Goal of the exercise: Every line from the one with "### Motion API" to the one with "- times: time", including those two, is to be copied exactly; all other lines of the entries below are left out.
---------- Data ----------
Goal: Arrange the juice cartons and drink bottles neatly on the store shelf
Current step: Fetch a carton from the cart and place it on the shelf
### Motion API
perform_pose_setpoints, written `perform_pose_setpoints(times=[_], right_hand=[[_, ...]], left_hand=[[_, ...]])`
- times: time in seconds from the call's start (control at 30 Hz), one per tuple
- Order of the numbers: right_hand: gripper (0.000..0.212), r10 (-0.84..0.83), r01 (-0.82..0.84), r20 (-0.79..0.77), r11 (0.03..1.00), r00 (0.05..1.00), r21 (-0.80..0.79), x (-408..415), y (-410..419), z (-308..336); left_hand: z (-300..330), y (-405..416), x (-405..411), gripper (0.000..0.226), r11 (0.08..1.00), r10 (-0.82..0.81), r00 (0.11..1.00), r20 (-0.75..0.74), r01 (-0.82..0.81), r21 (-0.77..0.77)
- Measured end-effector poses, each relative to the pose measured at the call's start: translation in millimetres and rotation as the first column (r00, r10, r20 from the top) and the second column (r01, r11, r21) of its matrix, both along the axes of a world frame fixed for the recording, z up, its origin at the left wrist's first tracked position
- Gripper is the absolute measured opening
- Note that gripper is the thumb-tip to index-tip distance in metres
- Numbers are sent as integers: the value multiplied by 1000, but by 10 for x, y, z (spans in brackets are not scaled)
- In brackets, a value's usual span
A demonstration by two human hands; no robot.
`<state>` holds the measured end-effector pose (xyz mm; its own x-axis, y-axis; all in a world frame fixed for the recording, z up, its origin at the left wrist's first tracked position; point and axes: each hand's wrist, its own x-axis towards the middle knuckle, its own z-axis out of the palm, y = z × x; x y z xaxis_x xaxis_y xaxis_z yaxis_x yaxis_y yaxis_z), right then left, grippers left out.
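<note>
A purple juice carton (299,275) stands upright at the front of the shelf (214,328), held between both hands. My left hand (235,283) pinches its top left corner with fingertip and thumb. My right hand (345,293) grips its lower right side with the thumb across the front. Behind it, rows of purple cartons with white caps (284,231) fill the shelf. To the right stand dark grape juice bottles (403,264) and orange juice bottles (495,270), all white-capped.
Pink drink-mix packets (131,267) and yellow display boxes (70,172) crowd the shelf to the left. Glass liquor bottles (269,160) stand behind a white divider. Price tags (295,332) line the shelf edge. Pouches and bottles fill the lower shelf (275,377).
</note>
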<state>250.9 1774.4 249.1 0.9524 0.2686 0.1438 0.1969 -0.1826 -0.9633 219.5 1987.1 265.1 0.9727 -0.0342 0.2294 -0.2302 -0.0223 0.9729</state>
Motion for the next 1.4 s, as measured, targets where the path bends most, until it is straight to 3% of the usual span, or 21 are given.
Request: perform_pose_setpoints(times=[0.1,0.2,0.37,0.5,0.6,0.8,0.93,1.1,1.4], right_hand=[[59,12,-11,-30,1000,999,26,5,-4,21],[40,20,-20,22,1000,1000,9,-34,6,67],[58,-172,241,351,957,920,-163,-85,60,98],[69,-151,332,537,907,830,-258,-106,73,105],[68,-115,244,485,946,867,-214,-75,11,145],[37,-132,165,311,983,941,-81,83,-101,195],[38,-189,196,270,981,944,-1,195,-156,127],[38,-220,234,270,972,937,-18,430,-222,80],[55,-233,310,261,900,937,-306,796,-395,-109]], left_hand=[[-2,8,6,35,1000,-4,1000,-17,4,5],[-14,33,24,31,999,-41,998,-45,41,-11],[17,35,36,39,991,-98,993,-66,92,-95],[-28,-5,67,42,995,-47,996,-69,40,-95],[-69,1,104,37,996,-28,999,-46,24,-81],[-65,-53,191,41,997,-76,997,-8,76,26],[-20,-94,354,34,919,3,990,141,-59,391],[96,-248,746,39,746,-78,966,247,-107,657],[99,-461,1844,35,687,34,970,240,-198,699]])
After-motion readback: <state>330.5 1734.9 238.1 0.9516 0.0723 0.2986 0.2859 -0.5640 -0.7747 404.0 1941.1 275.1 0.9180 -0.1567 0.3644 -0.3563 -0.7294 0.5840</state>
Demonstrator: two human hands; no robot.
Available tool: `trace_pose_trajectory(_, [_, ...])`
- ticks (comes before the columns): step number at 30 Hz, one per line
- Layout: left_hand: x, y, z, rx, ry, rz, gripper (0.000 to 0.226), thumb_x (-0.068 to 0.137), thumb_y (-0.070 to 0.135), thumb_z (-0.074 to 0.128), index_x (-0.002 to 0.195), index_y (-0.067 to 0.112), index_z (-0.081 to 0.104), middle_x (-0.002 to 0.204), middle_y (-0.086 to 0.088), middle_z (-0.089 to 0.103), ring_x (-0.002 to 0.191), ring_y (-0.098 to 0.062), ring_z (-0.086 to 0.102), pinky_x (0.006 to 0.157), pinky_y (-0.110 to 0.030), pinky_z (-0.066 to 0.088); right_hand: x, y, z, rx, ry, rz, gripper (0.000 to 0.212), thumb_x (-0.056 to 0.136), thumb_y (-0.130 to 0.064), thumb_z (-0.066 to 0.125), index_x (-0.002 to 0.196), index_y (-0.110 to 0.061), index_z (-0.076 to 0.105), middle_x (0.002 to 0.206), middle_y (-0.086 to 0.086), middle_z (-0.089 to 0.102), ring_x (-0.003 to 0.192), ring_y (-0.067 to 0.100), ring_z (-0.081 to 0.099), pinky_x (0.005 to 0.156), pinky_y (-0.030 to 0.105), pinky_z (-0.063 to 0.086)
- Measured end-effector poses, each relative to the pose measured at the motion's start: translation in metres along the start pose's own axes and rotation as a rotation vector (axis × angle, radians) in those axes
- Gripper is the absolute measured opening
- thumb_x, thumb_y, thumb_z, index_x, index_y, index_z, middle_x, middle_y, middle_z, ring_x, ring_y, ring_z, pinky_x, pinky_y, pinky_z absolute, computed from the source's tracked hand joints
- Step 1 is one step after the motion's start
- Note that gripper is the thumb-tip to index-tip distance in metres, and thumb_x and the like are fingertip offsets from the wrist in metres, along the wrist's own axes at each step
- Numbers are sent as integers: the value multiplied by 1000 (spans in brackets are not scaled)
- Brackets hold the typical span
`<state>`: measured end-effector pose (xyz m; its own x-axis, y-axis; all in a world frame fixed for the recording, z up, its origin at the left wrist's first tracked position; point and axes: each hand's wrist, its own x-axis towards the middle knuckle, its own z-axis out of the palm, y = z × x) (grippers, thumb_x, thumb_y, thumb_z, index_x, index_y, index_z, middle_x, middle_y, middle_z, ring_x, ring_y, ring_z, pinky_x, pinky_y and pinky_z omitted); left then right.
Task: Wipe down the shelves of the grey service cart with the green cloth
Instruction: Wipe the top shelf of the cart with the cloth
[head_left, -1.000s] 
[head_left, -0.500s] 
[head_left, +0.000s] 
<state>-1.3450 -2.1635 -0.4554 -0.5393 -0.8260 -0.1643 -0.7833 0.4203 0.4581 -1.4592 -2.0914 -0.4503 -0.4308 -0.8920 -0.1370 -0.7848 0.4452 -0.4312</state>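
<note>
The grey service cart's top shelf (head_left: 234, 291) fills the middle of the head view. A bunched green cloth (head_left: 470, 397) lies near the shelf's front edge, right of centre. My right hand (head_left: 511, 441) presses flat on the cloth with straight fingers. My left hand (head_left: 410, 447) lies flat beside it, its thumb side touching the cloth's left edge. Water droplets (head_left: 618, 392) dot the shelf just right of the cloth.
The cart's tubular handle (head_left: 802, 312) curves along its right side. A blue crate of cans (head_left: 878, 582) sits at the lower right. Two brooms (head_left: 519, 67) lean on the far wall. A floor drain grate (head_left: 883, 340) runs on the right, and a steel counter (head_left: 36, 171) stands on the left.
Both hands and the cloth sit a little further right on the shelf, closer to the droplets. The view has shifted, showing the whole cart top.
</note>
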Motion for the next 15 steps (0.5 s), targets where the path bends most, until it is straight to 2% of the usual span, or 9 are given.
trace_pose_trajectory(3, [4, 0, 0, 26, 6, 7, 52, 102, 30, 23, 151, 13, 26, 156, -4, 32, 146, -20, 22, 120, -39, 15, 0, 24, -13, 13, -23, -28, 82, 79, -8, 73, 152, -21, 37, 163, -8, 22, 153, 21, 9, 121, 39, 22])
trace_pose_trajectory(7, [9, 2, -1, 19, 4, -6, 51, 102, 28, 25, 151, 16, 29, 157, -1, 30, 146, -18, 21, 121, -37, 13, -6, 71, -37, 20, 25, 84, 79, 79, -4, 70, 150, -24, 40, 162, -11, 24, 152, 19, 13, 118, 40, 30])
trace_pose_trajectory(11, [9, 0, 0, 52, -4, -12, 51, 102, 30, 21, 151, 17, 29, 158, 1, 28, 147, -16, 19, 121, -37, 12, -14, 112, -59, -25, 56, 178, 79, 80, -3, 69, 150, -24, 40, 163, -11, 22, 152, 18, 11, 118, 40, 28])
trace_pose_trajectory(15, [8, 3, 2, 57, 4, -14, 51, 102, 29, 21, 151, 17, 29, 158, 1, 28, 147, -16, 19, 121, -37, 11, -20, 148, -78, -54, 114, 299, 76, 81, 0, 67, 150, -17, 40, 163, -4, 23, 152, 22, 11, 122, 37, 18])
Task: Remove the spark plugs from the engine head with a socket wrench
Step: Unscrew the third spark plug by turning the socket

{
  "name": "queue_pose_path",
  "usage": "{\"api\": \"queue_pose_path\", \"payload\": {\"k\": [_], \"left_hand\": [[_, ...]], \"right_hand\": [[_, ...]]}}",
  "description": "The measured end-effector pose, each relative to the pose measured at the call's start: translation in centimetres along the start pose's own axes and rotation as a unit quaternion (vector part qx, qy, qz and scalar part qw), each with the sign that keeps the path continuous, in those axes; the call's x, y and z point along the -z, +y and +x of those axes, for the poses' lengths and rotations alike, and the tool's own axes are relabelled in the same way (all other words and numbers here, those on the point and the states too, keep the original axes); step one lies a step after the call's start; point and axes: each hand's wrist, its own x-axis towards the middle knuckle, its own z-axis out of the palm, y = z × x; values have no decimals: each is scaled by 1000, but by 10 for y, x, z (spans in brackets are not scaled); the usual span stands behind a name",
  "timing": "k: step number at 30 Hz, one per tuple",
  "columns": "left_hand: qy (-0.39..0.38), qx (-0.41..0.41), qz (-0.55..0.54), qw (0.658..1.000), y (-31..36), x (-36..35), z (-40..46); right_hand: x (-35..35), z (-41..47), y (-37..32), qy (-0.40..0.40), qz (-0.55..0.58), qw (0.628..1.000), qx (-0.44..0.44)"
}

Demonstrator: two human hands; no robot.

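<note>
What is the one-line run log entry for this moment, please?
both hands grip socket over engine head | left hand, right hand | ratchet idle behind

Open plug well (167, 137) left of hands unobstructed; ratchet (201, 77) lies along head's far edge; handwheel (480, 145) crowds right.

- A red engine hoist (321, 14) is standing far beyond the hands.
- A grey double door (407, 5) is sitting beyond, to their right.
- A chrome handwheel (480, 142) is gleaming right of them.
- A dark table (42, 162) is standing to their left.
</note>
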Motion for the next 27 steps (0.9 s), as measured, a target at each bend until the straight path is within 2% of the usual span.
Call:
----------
Output of the exercise:
### Motion API
perform_pose_setpoints, written `perform_pose_setpoints(times=[_], right_hand=[[_, ...]], left_hand=[[_, ...]])`
- times: time in seconds from the call's start (control at 30 Hz), one per tuple

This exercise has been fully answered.